The first time you see Zhangjiajie's sandstone pillars, you understand why James Cameron came here for inspiration. Thousands of towering columns rise from a subtropical forest floor, their tops often lost in cloud, their sheer faces draped in vines and ancient pines. The effect is otherworldly — as though the earth has sprouted a forest of stone trees, each one hundreds of metres tall.
We entered the park at dawn, taking the Bailong Elevator — a glass-sided lift that climbs 326 metres up a cliff face in under two minutes. At the top, the Yuanjiajie scenic area unfolded in every direction: pillars named after legends, natural bridges spanning impossible gaps, and viewpoints where the mist rolled through the valleys like slow-motion waterfalls. The famous Southern Sky Column, renamed Avatar Hallelujah Mountain after the film, stood apart from the crowd, its silhouette unmistakable against a pale sky.

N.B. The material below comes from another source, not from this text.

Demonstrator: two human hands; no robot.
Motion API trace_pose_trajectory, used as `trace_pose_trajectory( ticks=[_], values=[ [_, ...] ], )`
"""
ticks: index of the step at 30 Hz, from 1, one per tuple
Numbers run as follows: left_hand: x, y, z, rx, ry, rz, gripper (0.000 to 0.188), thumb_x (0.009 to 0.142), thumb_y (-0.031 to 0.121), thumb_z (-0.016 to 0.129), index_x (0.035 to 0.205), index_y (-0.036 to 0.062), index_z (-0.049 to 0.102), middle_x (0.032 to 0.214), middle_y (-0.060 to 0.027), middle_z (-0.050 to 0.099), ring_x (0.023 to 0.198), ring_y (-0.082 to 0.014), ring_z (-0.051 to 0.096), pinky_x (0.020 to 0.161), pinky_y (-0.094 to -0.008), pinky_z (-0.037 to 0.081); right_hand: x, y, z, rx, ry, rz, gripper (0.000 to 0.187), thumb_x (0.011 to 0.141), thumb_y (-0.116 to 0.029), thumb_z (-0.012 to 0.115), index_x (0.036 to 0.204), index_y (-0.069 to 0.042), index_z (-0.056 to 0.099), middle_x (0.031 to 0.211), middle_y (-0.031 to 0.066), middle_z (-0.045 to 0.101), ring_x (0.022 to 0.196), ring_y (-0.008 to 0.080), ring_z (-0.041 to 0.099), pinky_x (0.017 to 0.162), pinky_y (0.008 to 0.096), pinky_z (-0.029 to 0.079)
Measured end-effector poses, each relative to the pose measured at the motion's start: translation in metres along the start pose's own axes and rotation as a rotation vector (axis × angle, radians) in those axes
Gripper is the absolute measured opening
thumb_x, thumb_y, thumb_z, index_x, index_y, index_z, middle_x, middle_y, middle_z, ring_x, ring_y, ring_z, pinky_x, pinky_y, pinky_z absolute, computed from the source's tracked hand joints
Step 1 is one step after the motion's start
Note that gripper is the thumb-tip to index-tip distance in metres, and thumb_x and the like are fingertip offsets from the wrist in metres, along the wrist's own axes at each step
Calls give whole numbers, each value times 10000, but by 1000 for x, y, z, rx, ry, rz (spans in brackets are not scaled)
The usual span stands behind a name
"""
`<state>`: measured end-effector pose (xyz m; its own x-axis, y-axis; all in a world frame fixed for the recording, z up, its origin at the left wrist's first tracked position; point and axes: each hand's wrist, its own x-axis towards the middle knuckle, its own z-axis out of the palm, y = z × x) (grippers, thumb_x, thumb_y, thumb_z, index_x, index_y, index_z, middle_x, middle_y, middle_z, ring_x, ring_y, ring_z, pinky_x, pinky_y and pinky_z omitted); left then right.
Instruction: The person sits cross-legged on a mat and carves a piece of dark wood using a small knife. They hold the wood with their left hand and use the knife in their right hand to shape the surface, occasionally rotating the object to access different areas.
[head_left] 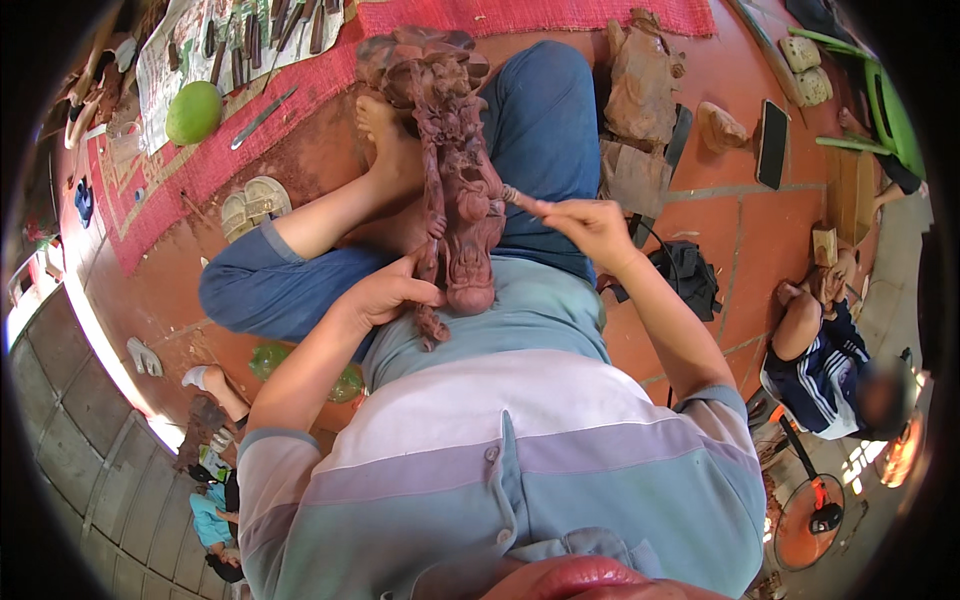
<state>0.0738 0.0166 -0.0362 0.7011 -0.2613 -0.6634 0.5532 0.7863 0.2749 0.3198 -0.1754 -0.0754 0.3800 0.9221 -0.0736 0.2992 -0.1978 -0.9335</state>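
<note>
A carved reddish-brown wooden statue [470, 210] lies along my lap, its rounded head end against my shirt and its broad base away from me. It shows a bearded figure with a long staff on its left. My left hand [395, 290] is closed around the staff side near the head. In my right hand [590, 230], a slim wooden-handled tool [528, 204] is pinched between thumb and fingers. The tool's pale wrapped-looking end meets the statue's right side; its exact kind is unclear.
A red mat [150, 210] holds a green round fruit [194, 113], a knife [263, 118] and several carving tools [250, 45]. Wood blocks [640, 85], a phone [771, 145] and a black bag [688, 278] lie right. Sandals [255, 205] lie left. Another person [825, 350] sits at right.
</note>
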Motion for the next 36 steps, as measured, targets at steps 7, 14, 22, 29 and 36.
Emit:
trace_pose_trajectory(
  ticks=[7,14,22,29,36],
  values=[
    [-2,4,8,-30,37,-39,768,690,-46,579,1399,17,291,1253,-109,501,1126,-215,524,962,-347,450,51,-54,40,187,142,-79,200,831,-66,672,1028,-53,699,894,99,711,782,152,687,679,250,523],
    [-2,-6,-4,2,22,19,760,685,-24,604,1389,25,319,1243,-99,505,1112,-222,528,954,-353,456,-7,-3,8,-31,-65,131,175,814,-125,704,963,-33,711,903,104,711,791,167,691,706,261,525],
    [-2,-1,2,-5,39,-14,800,660,38,686,1380,14,339,1269,-84,519,1175,-182,496,1029,-318,364,56,-56,37,100,-6,-32,204,834,-108,684,1029,-50,698,920,101,709,796,153,680,700,232,505],
    [-4,-6,-5,-5,12,15,793,661,38,696,1375,15,354,1260,-87,532,1150,-180,517,1011,-317,388,13,3,-9,-282,-140,23,184,801,-121,709,971,-50,710,880,104,705,761,215,686,691,280,534],
    [-4,-6,-7,-58,-6,3,777,664,31,696,1367,11,364,1254,-89,535,1145,-182,519,1006,-317,393,31,-40,-23,260,119,180,179,884,-39,623,1046,10,682,1038,73,687,920,108,621,827,243,489]
  ],
)
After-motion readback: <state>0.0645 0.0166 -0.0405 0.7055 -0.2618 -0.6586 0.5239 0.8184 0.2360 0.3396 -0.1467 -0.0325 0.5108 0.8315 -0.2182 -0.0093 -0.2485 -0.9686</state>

Hiking between viewpoints is the best way to experience the park, though cable cars and shuttle buses connect the major areas for those who prefer less exertion. We walked the cliff-edge paths of Tianzi Mountain, where wooden boardwalks cling to the rock and every turn offers a vista more dramatic than the last. Monkeys appeared from the undergrowth, bold and opportunistic, and at one overlook a local painter worked on a scroll, capturing peaks that have been depicted in Chinese art for centuries.
The glass bridge at Grand Canyon Zhangjiajie is a modern counterpoint to the ancient geology — 430 metres long, suspended 300 metres above the valley floor. Walking across it is not for the faint-hearted, but the view straight down through the transparent floor is extraordinary. We crossed once gripping the railing, then crossed again with our eyes open, laughing at our own vertigo.
Zhangjiajie is well-touristed, but the scale of the park absorbs the crowds. Stay overnight inside or nearby, start early, and venture beyond the headline attractions to find quieter trails where the only sounds are wind in the pines and the occasional cry of a wild macaque. This is landscape on a scale that humbles you — and a hike you will talk about for years.